Wednesday, November 18, 2009

Small And Family Business Tax Breaks In The Works

Politicians believe small businesses are the job engine of the US economy, and besides direct job creating measures, legislative leaders are also proposing work on a couple tax breaks for family owned and other small businesses before this session of Congress comes to a close. Despite Obama administration resistance to a permanent fix for the estate tax this session, House Ways and Means Chairman Charles Rangel is still pushing for permanent changes in the estate tax.

On the Senate side, Senators Thomas Carper and George Voinovich have introduced a bill to index the estate tax exemption to inflation. Their measure carries a cost of $23 billion in lost revenue to the federal government. A different measure supported by Congressmen Shelly Berkley and Senator Blanche Lincoln, would lower the estate tax rate to 35% and raise the exemption to $5 million, costing a revenue loss of $70 billion altogether.
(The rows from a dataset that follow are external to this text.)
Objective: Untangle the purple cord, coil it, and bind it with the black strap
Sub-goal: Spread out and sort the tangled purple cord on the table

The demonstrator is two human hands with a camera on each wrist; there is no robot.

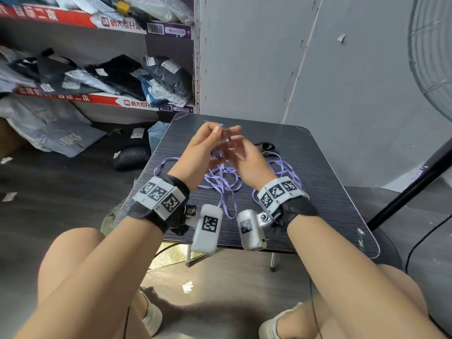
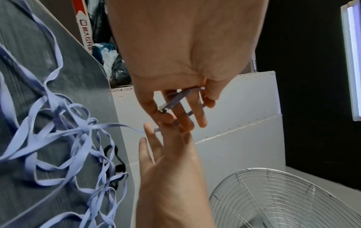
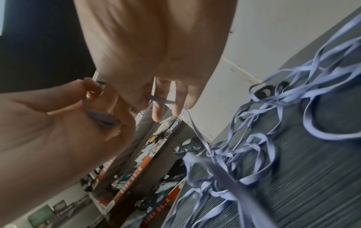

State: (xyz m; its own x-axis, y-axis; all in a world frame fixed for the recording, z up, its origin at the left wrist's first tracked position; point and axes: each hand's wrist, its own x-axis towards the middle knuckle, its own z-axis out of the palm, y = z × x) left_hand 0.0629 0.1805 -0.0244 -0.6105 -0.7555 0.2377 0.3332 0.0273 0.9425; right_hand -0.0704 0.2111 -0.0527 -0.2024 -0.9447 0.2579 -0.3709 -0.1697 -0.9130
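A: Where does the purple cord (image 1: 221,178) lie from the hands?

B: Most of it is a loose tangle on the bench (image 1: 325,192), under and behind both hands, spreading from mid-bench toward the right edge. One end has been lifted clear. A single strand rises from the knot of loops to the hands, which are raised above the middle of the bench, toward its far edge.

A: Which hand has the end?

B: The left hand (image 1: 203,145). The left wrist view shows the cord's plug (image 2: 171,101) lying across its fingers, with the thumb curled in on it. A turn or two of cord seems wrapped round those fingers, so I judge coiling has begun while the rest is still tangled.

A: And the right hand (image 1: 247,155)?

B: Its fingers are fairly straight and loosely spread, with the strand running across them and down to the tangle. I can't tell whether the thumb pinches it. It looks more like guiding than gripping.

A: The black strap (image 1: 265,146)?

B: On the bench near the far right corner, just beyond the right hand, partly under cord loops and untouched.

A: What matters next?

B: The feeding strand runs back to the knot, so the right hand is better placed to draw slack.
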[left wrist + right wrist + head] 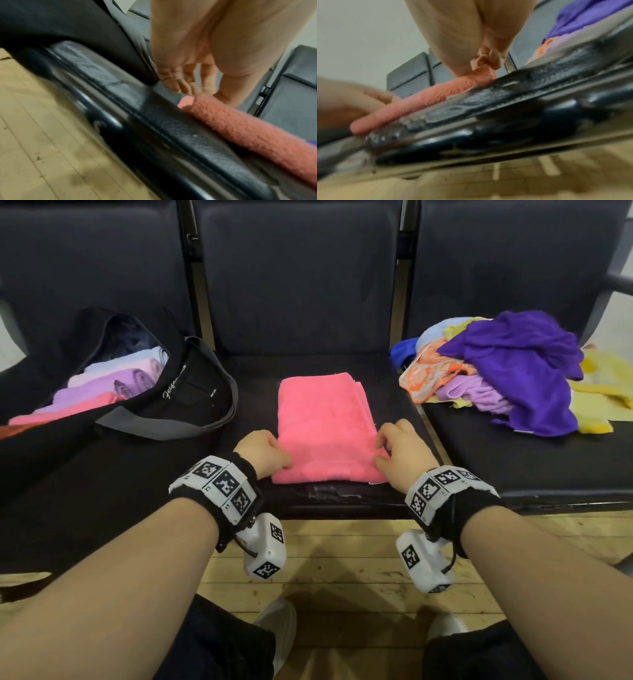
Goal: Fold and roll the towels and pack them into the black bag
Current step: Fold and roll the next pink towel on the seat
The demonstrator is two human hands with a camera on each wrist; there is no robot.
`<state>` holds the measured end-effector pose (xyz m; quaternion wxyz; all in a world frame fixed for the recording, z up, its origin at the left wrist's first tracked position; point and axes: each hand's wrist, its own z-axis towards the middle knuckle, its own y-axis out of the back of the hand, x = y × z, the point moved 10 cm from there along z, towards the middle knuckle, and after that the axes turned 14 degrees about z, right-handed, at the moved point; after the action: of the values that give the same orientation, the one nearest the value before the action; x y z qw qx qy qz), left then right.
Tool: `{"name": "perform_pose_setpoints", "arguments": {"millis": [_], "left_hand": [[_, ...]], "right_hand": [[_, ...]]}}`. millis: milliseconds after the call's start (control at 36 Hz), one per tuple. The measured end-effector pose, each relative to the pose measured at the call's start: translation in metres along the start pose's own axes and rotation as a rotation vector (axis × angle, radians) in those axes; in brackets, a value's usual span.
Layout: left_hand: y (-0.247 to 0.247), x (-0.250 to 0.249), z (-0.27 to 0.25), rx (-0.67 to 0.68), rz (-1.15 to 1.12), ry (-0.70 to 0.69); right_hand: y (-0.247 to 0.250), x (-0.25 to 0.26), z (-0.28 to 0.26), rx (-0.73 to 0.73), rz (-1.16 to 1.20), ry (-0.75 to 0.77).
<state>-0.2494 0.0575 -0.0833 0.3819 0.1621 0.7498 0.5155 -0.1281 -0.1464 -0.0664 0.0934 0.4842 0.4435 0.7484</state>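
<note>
A pink towel, folded into a long strip, lies on the middle seat with its short end toward me. My left hand pinches the near left corner, thumb on top. At the near right corner my right hand curls its fingers round the edge. The black bag lies open on the left seat, holding several rolled towels in pink, lilac and pale blue.
A loose pile of towels, purple on top with yellow, orange and blue beneath, covers the right seat. The bag's grey strap lies close to the pink towel's left side. Wooden floor runs below the seat's front edge.
</note>
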Motion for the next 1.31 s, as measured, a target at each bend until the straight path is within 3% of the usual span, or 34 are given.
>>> {"name": "perform_pose_setpoints", "arguments": {"millis": [56, 167, 389, 528, 722, 833, 1028, 1139, 1305], "left_hand": [[0.001, -0.01, -0.001, -0.029, -0.021, -0.127], [-0.003, -0.029, -0.011, 0.003, 0.084, -0.306], [0.007, -0.032, -0.02, -0.031, 0.102, -0.33], [-0.007, -0.03, -0.024, 0.059, 0.148, -0.341], [-0.013, -0.031, -0.022, 0.058, 0.178, -0.409], [-0.008, -0.023, -0.011, 0.011, 0.053, -0.333], [-0.005, 0.0, 0.005, 0.023, -0.244, -0.117], [-0.014, 0.005, 0.007, 0.118, -0.333, -0.047], [-0.016, 0.005, 0.005, 0.202, -0.249, -0.004]], "right_hand": [[-0.004, 0.011, 0.0, 0.027, -0.003, 0.101], [-0.011, 0.016, 0.001, 0.101, -0.074, 0.151], [-0.009, 0.015, -0.006, 0.184, -0.07, 0.169], [-0.015, 0.02, -0.014, 0.271, -0.296, 0.235], [-0.01, 0.017, -0.016, 0.204, -0.322, 0.279], [-0.001, 0.01, -0.016, 0.159, -0.185, 0.205], [0.001, -0.025, -0.008, 0.109, 0.159, -0.106], [0.006, -0.025, -0.007, 0.04, 0.188, -0.154], [0.003, -0.023, -0.002, 0.021, 0.134, -0.232]]}}
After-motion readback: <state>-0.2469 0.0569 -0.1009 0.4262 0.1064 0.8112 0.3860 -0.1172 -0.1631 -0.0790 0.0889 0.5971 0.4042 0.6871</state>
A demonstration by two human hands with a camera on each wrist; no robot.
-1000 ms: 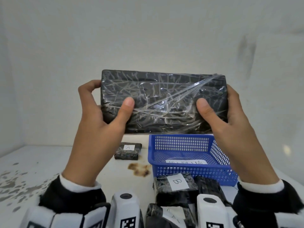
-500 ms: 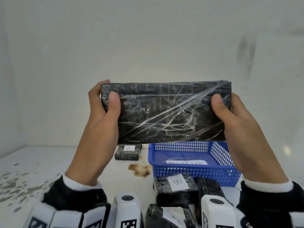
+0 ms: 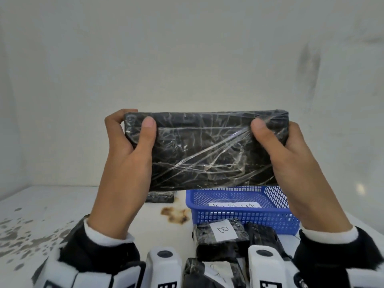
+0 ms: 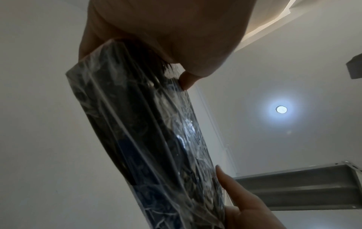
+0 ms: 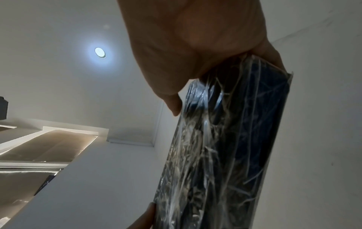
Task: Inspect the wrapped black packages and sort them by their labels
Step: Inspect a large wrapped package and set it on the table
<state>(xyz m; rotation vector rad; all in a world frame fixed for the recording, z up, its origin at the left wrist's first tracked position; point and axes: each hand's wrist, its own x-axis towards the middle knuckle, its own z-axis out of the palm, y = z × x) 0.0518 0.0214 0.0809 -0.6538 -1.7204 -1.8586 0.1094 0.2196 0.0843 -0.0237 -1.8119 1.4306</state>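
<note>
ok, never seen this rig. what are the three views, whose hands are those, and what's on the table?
No robot here: a person works bare-handed, wearing three cameras. The big picture comes from a head camera looking forward and down. The two dim ones come from wrist cameras looking along each hand, so they mostly show palm, ceiling and lamp.

The left hand and right hand each grip one end of a long black package wrapped in clear film, raised above the table. No label shows on the side facing the head camera.

On the table lie a blue basket with a paper slip inside, a package labelled B, more wrapped packages beside it, and a small package further back.
</note>
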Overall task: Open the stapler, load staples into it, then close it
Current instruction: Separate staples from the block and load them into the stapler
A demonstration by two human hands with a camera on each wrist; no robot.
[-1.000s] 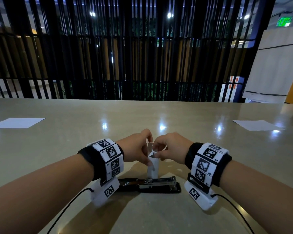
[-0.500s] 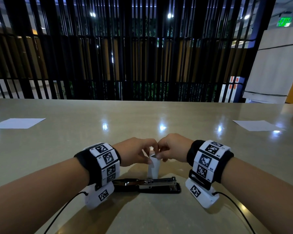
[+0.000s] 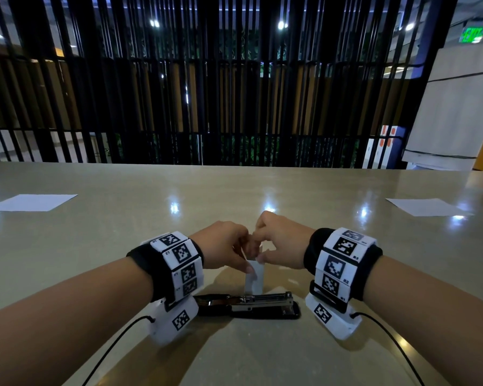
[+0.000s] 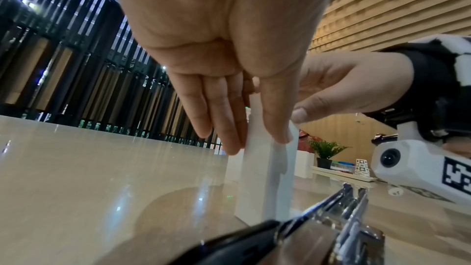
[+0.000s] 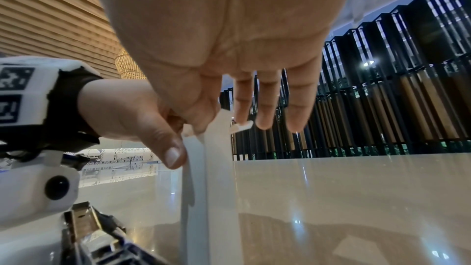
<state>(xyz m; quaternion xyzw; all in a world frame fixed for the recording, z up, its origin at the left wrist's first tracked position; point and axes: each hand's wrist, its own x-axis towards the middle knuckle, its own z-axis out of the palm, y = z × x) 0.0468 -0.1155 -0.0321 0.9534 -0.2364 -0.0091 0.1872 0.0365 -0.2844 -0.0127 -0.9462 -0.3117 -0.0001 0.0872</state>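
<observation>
A black and metal stapler (image 3: 248, 305) lies opened flat on the table, its staple channel facing up; it also shows in the left wrist view (image 4: 318, 235) and the right wrist view (image 5: 94, 235). Just behind it a small white staple box (image 3: 254, 280) stands upright. My left hand (image 3: 247, 267) pinches the box (image 4: 265, 178) near its top, thumb on one face and straight fingers along the other. My right hand (image 3: 260, 252) pinches the top end of the box (image 5: 206, 188), where a small white flap (image 5: 242, 125) sticks out. The box's contents are hidden.
The beige glossy table (image 3: 234, 190) stretches far ahead. One white paper sheet (image 3: 31, 202) lies at the far left, another paper sheet (image 3: 424, 206) at the far right. A black slatted railing runs behind the table's far edge. Cables trail from both wrist cameras.
A second ago a white piece stuck up between my fingers above the box. Both hands have since come down onto the box's top and barely moved after that. The stapler lies unmoved.
</observation>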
Carper and Voinovich tout their proposal as a compromise measure. “For the sake of families and small businesses, we can’t let the estate tax go back into full effect,” Carper says, “and yet as long as we are running huge budget deficits we can’t afford full repeal, either.”

In an effort to give a break to some businesses which entered unwittingly into discredited tax shelter investments, the House Ways and Means leadership and the Senate Finance leadership are proposing a measure to relieve small businesses from fines grossly disproportionate to the tax benefits they purported to receive with the barred tax shelters. Some businesses have been fined as much as $300,000.00 for claiming an improper tax benefit of $15,000.00. House Ways and Means Oversight Subcommittee Chairman John Lewis spoke about such situations: “This is not fair. Small businesses should not be run out of business by tax shelter penalties aimed at big corporations.”

Last June the IRS stopped collecting the disproportionate penalties, to give Congress an opportunity to correct the situation. A bill introduced in both houses of Congress Monday would limit the penalty to 75% of the tax benefits improperly claimed.